▸ **Exercise objective**: Print the data that follows without changing a single word.

▸ **Data provided**:
========

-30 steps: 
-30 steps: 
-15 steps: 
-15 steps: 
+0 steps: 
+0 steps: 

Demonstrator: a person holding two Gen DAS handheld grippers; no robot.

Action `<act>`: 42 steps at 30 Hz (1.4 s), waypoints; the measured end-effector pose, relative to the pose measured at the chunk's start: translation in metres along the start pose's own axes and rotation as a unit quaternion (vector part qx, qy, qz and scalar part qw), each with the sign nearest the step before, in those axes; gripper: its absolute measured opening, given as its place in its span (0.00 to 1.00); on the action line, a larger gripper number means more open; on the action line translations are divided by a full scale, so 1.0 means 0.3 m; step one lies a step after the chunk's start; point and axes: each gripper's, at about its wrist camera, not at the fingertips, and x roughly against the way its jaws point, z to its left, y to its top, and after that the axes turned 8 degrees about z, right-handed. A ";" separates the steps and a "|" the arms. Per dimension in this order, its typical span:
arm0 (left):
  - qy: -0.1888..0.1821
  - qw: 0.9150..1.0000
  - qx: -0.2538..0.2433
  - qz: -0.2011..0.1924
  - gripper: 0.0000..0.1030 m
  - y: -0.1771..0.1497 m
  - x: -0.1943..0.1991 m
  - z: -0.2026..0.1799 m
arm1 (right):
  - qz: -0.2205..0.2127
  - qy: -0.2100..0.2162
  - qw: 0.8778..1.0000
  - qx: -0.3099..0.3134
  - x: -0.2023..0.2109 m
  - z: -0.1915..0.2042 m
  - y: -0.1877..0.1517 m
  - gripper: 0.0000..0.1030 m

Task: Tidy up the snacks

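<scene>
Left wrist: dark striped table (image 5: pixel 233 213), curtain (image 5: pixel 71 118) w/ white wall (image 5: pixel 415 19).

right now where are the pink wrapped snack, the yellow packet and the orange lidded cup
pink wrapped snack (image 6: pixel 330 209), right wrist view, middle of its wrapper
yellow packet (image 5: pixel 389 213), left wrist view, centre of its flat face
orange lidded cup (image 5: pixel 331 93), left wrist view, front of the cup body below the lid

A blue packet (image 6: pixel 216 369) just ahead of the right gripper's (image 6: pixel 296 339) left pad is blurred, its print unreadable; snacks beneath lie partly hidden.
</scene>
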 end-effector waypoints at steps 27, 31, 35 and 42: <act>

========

▸ **Result for this exercise**:
-30 steps: 
-30 steps: 
-15 steps: 
-15 steps: 
+0 steps: 
+0 steps: 

Demonstrator: a person holding two Gen DAS handheld grippers; no robot.

Action `<act>`: 42 steps at 30 Hz (1.4 s), waypoints; the measured end-effector pose, relative to the pose measured at the chunk's start: translation in metres along the start pose's own axes and rotation as a unit quaternion (vector part qx, qy, qz and scalar part qw), each with the sign nearest the step before, in those axes; gripper: its absolute measured opening, given as its place in its span (0.00 to 1.00); on the action line, a larger gripper number means more open; on the action line translations are divided by a full scale, so 1.0 means 0.3 m; step one lies a step after the chunk's start; point and axes: each gripper's, at about its wrist camera, not at the fingertips, and x roughly against the way its jaws point, z to its left, y to its top, and after that the axes turned 8 degrees about z, right-handed. A ";" separates the steps and a "|" the arms. Per dimension in this order, its typical span:
arm0 (left):
  - qy: -0.1888..0.1821
  - qw: 0.9150..1.0000
  - qx: -0.2538..0.2433
  - qz: -0.2011..0.1924
  - gripper: 0.0000..0.1030 m
  - y: -0.1771..0.1497 m
  - x: -0.1943..0.1991 m
  - z: -0.2026..0.1799 m
arm1 (right):
  - qz: -0.2205..0.2127
  - qy: -0.2100..0.2162
  - qw: 0.8778..1.0000
  - qx: -0.3099..0.3134
  - x: -0.2023..0.2109 m
  - z: -0.1915..0.2042 m
  - y: -0.1877..0.1517 m
  - gripper: 0.0000..0.1030 m

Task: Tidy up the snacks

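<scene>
Left wrist: dark striped table (image 5: pixel 233 213), curtain (image 5: pixel 71 118) w/ white wall (image 5: pixel 415 19).

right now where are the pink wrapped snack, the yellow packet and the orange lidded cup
pink wrapped snack (image 6: pixel 330 209), right wrist view, middle of its wrapper
yellow packet (image 5: pixel 389 213), left wrist view, centre of its flat face
orange lidded cup (image 5: pixel 331 93), left wrist view, front of the cup body below the lid

A blue packet (image 6: pixel 216 369) just ahead of the right gripper's (image 6: pixel 296 339) left pad is blurred, its print unreadable; snacks beneath lie partly hidden.
</scene>
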 end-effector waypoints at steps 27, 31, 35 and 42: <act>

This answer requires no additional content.